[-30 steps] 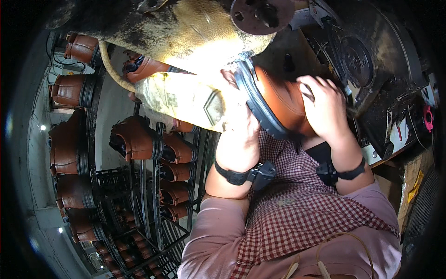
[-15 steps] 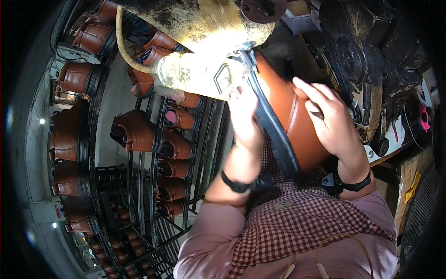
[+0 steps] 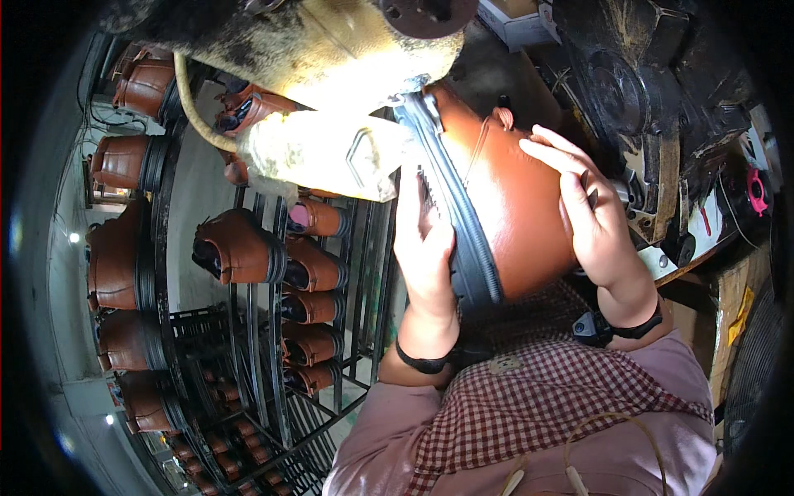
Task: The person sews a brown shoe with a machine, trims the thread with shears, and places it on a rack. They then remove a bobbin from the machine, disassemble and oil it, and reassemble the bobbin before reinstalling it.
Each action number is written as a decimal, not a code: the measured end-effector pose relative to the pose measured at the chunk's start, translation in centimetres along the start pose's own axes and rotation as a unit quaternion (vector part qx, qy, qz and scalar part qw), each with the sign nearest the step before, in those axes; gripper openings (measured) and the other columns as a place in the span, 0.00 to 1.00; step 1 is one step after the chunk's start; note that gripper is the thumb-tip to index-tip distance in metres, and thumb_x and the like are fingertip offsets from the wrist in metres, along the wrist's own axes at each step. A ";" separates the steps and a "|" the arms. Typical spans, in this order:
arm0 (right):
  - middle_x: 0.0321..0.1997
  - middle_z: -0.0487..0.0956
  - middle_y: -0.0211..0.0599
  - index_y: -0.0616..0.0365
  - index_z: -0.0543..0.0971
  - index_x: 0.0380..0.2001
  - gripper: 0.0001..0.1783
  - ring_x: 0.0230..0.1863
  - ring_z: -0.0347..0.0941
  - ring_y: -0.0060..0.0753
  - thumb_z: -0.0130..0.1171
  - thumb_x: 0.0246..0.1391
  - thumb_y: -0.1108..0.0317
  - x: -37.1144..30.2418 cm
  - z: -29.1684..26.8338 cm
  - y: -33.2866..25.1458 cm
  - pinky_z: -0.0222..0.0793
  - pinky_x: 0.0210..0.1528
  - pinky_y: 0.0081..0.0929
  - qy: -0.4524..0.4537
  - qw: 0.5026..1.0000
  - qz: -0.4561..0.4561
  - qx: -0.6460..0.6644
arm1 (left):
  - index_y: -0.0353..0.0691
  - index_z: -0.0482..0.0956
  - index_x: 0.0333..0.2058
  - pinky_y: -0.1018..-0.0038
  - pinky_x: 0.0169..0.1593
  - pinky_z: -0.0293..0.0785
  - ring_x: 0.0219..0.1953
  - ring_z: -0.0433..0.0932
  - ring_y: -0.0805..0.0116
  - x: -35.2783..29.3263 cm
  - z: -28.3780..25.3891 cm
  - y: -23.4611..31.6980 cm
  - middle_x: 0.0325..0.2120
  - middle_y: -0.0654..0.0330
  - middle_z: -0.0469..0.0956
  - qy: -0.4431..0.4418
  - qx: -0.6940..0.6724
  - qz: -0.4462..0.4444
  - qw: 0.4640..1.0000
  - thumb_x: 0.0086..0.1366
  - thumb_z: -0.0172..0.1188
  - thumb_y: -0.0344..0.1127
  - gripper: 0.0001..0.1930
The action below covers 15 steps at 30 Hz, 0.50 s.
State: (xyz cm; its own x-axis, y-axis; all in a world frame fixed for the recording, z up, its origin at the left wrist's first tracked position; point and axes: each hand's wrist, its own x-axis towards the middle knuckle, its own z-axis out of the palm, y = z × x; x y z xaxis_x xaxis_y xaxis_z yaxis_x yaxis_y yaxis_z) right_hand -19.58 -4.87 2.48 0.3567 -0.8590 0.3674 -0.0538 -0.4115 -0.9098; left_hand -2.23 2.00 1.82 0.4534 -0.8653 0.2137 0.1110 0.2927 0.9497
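Note:
A brown leather shoe (image 3: 517, 211) with a thick black sole (image 3: 467, 223) is tilted on its side between my hands, its sole turned left. Its far end meets the underside of a worn, pale machine head (image 3: 364, 50), under a bright light; the contact point is lost in glare. My left hand (image 3: 423, 252) is pressed against the sole, thumb along its edge. My right hand (image 3: 583, 198) curves round the leather upper from the right, fingertips on the leather. Something small and dark shows between its fingers, too small to name. Beside my left fingers hangs a plastic-wrapped lamp-like part (image 3: 322, 153).
Black metal racks (image 3: 277, 364) on the left carry several brown shoes (image 3: 240, 246). A dark, greasy machine (image 3: 628, 107) stands at the right, near a white worktop (image 3: 703, 240) with a pink round object (image 3: 756, 192). A white box (image 3: 519, 25) sits at the back.
The shoe has turned, its seam and small leather tab moving up and left. My left hand has slid lower along the sole. My right hand now lies closer round the upper.

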 end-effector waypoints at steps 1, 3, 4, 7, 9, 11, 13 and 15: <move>0.58 0.71 0.48 0.62 0.74 0.51 0.18 0.55 0.70 0.38 0.39 0.64 0.71 -0.1 0.1 0.2 0.62 0.55 0.28 -0.005 1.000 -0.022 -0.019 | 0.28 0.50 0.64 0.67 0.63 0.56 0.61 0.62 0.60 -0.1 -0.2 0.5 0.61 0.48 0.59 -0.047 -0.052 -0.049 0.996 0.59 0.52 0.45 0.40; 0.59 0.70 0.47 0.60 0.73 0.52 0.18 0.58 0.68 0.39 0.38 0.64 0.71 -0.2 0.1 0.5 0.58 0.59 0.30 -0.010 0.998 -0.043 -0.038 | 0.27 0.51 0.63 0.69 0.63 0.56 0.61 0.63 0.61 0.7 0.0 1.0 0.61 0.49 0.60 -0.010 -0.003 -0.055 0.998 0.60 0.51 0.44 0.38; 0.60 0.70 0.46 0.58 0.73 0.53 0.19 0.58 0.68 0.39 0.37 0.64 0.70 -0.2 0.1 0.6 0.54 0.61 0.34 -0.013 0.995 -0.055 -0.080 | 0.27 0.51 0.63 0.69 0.63 0.56 0.61 0.63 0.61 1.3 -0.4 1.1 0.61 0.49 0.60 -0.010 -0.002 -0.056 0.998 0.60 0.51 0.44 0.38; 0.62 0.68 0.43 0.52 0.71 0.56 0.21 0.59 0.67 0.39 0.35 0.64 0.67 -0.4 0.3 1.0 0.45 0.65 0.42 -0.020 0.986 -0.060 -0.154 | 0.27 0.53 0.63 0.70 0.63 0.56 0.60 0.63 0.63 3.2 -0.9 1.4 0.60 0.49 0.62 -0.062 0.045 -0.036 0.996 0.61 0.50 0.43 0.36; 0.63 0.67 0.41 0.50 0.70 0.57 0.22 0.60 0.66 0.38 0.34 0.64 0.67 -0.3 0.6 1.3 0.41 0.66 0.45 -0.022 0.981 -0.052 -0.188 | 0.26 0.56 0.62 0.72 0.62 0.57 0.59 0.64 0.65 3.9 -0.4 1.7 0.59 0.49 0.64 -0.035 0.043 -0.007 0.998 0.62 0.49 0.39 0.32; 0.64 0.67 0.39 0.49 0.69 0.58 0.22 0.60 0.66 0.36 0.34 0.64 0.67 -0.1 0.8 1.7 0.42 0.65 0.46 -0.003 0.978 -0.054 -0.203 | 0.26 0.58 0.61 0.73 0.61 0.59 0.58 0.66 0.66 5.0 -1.5 1.5 0.58 0.49 0.65 -0.052 0.110 0.022 0.992 0.62 0.47 0.35 0.30; 0.64 0.66 0.39 0.50 0.68 0.59 0.23 0.59 0.66 0.35 0.34 0.64 0.68 0.0 0.9 2.7 0.42 0.65 0.45 0.000 0.976 -0.056 -0.209 | 0.26 0.61 0.59 0.73 0.60 0.59 0.56 0.67 0.66 5.5 -0.6 2.1 0.56 0.50 0.67 -0.034 0.133 0.025 0.990 0.63 0.46 0.32 0.27; 0.64 0.66 0.38 0.50 0.67 0.60 0.23 0.59 0.66 0.34 0.34 0.64 0.68 0.2 0.9 3.6 0.42 0.66 0.44 0.001 0.976 -0.059 -0.212 | 0.28 0.64 0.57 0.72 0.61 0.58 0.55 0.67 0.65 5.3 0.0 2.9 0.53 0.52 0.68 0.004 0.134 -0.071 0.988 0.65 0.47 0.34 0.23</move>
State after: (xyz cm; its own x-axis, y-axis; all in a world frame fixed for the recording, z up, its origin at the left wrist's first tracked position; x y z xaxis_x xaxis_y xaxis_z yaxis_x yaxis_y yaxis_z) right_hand -18.90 -6.25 -0.91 0.3813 -0.7982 0.4663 -0.3928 -0.5965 -0.6999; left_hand 0.55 -1.72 5.71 0.4567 -0.8865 0.0736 -0.0637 0.0499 0.9967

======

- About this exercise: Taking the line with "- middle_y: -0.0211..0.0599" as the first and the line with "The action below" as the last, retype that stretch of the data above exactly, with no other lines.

- Your response:
  - middle_y: -0.0211..0.0599
  - index_y: -0.0616..0.0365
  - index_z: -0.0543..0.0971
  - index_x: 0.0380..0.2001
  - gripper: 0.0001..0.1783
  - ring_x: 0.0230..0.1863
  - ring_z: -0.0347..0.0941
  - ring_y: -0.0060..0.0753
  - thumb_z: -0.0130..0.1171
  - thumb_x: 0.0246..0.1391
  - thumb_y: -0.1108..0.0317
  - x: -37.1144..30.2418 cm
  - z: -29.1684..26.8338 cm
  - y: -33.2866..25.1458 cm
  - pinky_z: -0.0222..0.0793
  - pinky_x: 0.0210..0.1528
  - pinky_y: 0.0081..0.0929
  - qy: -0.4524..0.4537
  - qw: 0.5026..1.0000
  - qz: -0.4561..0.4561
  - qx: -0.6460..0.6644
arm1 (left):
  - index_y: -0.0353..0.0691
  - index_z: -0.0482..0.0956
  - index_x: 0.0333..0.2058
  - pinky_y: -0.1018..-0.0038
  - pinky_x: 0.0169..0.1593
  - pinky_z: -0.0293..0.0785
  - ring_x: 0.0219..0.1953
  - ring_z: -0.0433..0.0932
  - ring_y: -0.0805..0.0116
  - x: -35.2783..29.3263 cm
  - z: -28.3780..25.3891 cm
  - y: -23.4611..31.6980 cm
  - middle_x: 0.0325..0.2120
  - middle_y: -0.0654..0.0330
  - middle_z: -0.0469..0.0956
  - qy: -0.4431..0.4418
  - qx: -0.6940..0.6724
  - qz: -0.4462..0.4444
  - qw: 0.4640..1.0000
  - thumb_x: 0.0086..0.1366
  - thumb_z: -0.0172..0.1188
  - thumb_y: -0.0344..0.1127
  - gripper: 0.0001..0.1930
The action below covers 15 steps at 30 Hz, 0.50 s.

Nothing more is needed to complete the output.